たそがれ清兵衛/★★★★★

たそがれ清兵衛
ISBN:B000083YBU
若き日の真田広之を愛してやまなかった私ですが、『たどんとちくわ』あたりから真田広之の世間的な起用の仕方についてしばらく疑問を感じていた私ですが。
この映画はすばらしい。ネタバレ含む。



とにかく、すごくズルイ部分(や設定)がたくさん取り入れられていて、それが絶妙にうまく作用している。あの超かわいい5歳のいとがばーさんになってストーリーテリングをしているところにまずやられた。古い日本の良い部分とそうでない部分、純朴な娘たちと男やもめの父清兵衛との家族愛、貧乏でも辛くても、人間としての幸せを求める心清き設定。実は小太刀の師範代の腕前を持ちながらひたすらにそれを隠してきたという謎秘め感。魅かれあっているのに成就できないという、見ていて何とかしてあげたくなっちゃう、あの時代ならではのともえとのすれ違い、そして恋の行方。

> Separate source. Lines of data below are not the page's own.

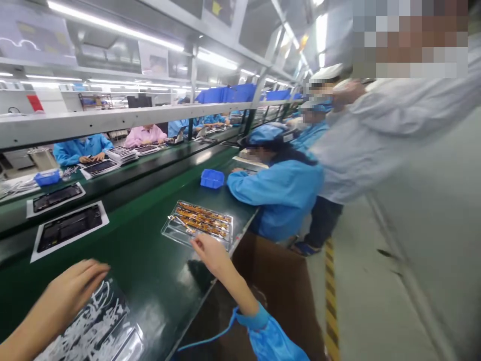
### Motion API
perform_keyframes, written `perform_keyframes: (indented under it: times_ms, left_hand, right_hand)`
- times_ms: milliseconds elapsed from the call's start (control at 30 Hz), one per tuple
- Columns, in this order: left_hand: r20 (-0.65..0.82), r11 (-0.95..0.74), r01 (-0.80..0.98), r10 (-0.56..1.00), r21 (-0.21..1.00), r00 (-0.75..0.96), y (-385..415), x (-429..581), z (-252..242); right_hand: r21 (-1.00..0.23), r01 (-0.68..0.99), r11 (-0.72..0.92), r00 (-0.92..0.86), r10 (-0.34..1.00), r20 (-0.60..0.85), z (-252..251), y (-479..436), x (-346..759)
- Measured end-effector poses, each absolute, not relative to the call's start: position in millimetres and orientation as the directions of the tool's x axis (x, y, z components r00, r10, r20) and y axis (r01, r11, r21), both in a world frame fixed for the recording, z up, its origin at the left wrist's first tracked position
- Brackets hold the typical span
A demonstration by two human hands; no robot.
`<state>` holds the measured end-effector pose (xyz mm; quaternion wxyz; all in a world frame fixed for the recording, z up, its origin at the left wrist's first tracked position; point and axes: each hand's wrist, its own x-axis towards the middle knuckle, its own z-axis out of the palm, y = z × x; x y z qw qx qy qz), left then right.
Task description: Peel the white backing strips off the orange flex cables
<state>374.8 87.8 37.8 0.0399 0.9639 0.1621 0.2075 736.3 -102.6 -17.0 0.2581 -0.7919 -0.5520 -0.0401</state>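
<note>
My right hand (211,252) reaches out over the green workbench (150,271) and touches the near edge of a clear plastic tray (199,222) holding rows of orange flex parts; its fingers are curled at the rim. My left hand (73,291) lies flat with fingers together on a black panel with white markings (97,326) at the near left edge. A blue wrist strap cord (210,338) hangs from my right sleeve.
Black panels on white sheets (69,228) ride the conveyor belt to the left. A blue bin (212,178) sits farther along the bench. Seated workers in blue coats (281,185) and a standing person in white (376,135) fill the aisle to the right.
</note>
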Motion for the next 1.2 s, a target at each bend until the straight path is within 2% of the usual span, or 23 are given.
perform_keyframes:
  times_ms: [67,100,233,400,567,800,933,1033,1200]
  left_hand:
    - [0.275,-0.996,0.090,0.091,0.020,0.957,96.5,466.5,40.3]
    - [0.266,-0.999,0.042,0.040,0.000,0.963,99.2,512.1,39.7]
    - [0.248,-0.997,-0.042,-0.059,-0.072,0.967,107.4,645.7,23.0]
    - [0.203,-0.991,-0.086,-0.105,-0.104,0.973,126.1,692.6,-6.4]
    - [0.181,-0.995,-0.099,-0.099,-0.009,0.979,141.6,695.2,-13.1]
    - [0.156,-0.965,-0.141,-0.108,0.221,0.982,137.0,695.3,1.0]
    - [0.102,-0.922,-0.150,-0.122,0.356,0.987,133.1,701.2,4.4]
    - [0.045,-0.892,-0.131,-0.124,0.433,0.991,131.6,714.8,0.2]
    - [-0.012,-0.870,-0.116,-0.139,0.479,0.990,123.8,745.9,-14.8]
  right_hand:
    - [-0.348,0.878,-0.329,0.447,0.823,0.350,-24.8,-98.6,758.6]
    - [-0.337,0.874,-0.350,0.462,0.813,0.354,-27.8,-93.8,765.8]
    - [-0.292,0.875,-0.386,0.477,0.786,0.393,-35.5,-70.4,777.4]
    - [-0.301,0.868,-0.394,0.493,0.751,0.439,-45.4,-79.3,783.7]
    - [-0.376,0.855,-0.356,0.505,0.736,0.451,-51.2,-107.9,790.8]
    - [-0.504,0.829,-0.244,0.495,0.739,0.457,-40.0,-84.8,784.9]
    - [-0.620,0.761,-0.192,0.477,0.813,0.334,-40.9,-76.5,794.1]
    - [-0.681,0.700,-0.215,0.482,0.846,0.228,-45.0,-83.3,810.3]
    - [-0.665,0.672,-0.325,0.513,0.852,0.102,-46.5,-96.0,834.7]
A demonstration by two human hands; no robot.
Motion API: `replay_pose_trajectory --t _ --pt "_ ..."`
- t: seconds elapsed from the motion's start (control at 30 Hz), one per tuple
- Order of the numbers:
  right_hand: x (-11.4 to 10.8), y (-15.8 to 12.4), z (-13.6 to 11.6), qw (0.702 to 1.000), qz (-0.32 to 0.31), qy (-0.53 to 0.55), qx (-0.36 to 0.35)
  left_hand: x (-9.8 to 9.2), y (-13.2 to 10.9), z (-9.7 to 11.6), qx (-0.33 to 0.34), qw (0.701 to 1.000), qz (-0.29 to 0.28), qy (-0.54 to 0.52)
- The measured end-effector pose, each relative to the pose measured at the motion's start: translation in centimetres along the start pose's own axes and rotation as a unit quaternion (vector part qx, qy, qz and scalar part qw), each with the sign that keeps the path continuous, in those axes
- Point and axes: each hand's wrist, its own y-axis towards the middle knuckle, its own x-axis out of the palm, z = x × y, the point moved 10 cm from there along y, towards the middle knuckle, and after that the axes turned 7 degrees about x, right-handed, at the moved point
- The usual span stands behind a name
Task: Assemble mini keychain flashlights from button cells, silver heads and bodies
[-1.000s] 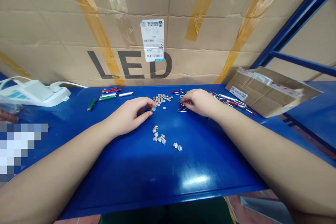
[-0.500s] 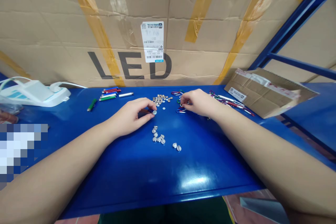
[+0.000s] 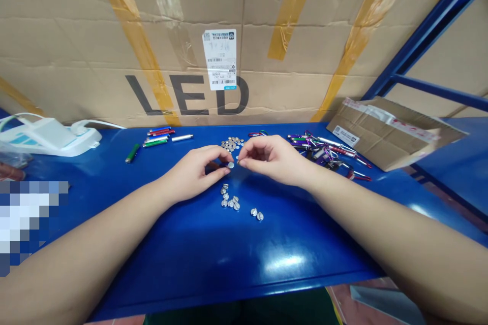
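Observation:
My left hand (image 3: 196, 170) is closed round a small dark cylinder with a silver cap (image 3: 230, 165) at its tip, just above the blue table (image 3: 183, 244). Right beside that tip, my right hand (image 3: 269, 158) pinches its fingertips together; what it pinches is too small to make out. A heap of silver button cells (image 3: 232, 143) lies behind the hands. A smaller cluster of silver caps (image 3: 230, 199) and two more caps (image 3: 257, 214) lie in front of them.
Coloured carabiner clips and pen lights (image 3: 324, 153) are heaped at the right, near a flattened cardboard box (image 3: 389, 132). More small coloured lights (image 3: 158, 137) lie at the back left. A white device (image 3: 49, 134) sits far left. A large LED carton (image 3: 213, 40) walls the back.
My right hand has left the carabiner pile and moved left to meet the left hand's tip. The left hand has stayed almost in place, shifting slightly right.

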Motion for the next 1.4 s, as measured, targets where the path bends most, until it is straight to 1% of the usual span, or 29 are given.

葛藤の素材がふんだんに盛り込まれていて、かつその表現が素晴らしかったので、本当に見ていて1秒たりとも退屈に思えるところがない。すべてに自分を重ね合わせて感情移入してしまった。
しかも私の父性への強いコンプレックスのせいで、余計に清兵衛に理想の父親像を抱いたというのも大きいと思う。その上、女としての視点からみた清兵衛がやたらと私のココロをくすぐったのですよ。
あんな風に朴訥に愛を告白されたいよ!あの真田広之の演技は濡れるよ!そりゃあ宮沢りえも心奪われるだろうよ!
ああ、やっぱり私は真田広之を愛してる。